Uderzo era uma pessoa bastante reservada e preferia o anonimato. “Eu poderia passar por trás de um cartaz sem descolá-lo”, dizia o ilustrador. “As personagens podem tornar-se mitos, mas nós, os seus pais, não.”  E talvez por isso poucas pessoas saibam que, além de entusiasta, Uderzo era um grande fã da Ferrari – e dono de uma coleção com cerca de 20 exemplares de diferentes eras. Ele até chegou a colocar Asterix e Michael Schumacher juntos em uma charge:

Pela natureza discreta de Uderzo e, em parte, por questões temporais, há poucos registros fotográficos e informações disponíveis sobre seus carros. Mas é possível notar que ele tinha bom gosto e uma predileção pelos modelos mais raros, embora também tivesse alguns mais “mainstream”.

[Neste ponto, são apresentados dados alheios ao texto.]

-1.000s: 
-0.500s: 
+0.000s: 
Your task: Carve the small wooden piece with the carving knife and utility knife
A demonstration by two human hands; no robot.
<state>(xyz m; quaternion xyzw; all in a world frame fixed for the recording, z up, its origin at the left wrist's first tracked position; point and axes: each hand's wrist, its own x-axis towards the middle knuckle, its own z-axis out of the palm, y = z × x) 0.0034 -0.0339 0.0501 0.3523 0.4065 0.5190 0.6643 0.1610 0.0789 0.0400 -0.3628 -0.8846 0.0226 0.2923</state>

A primeira Ferrari comprada por Uderzo, de acordo com os membros do fórum Caradisiac, foi esta 365P2 Coupe. Ele adquiriu o carro em 1975 – bem antes de ser valorizado como é hoje – e gostava muito dela, a ponto de colocá-la em um cartum no qual falava o quanto era difícil desapegar-se de seus carros.

Um bom exemplo entre as Ferrari mais exóticas de Uderzo era a Ferrari 512 BB Le Mans Short Nose, versão de competição da 512 BB LM que, como o nome diz, tinha o bico mais curto – geralmente as 512 BB tinham a dianteira mais longa, com faróis no para-choque. Uderzo participava frequentemente de track days, eventos de pista e encontros do Club Ferrari de France com ela.

Uderzo também era dono de uma 308 GTB do Grupo 4 de rali – o carro que aparece na foto de abertura deste post ( que colocamos de novo abaixo) ao lado de seu feliz proprietário e de sua 400 GT4 2+2 – o “sedã de duas portas” da Ferrari, movido por um V12 de 4,5 litros sob o capô.

Evidentemente os modelos mais lendários da Ferrari também tinham espaço no acervo de Uderzo: ele também teve uma 288 GTO, uma Ferrari F40 LM, uma F50 e uma Enzo. Na terceira foto da minigaleria abaixo também é visível uma 360 Modena.

Geralmente eram os mais chegados de Uderzo que tinham conhecimento de sua coleção – os membros do Club Ferrari de France dizem que ele era um cara bastante acessível e que não mantinha seus carros guardados. Uderzo gostava de dirigir e curtir seus esportivos italianos como se deve fazer.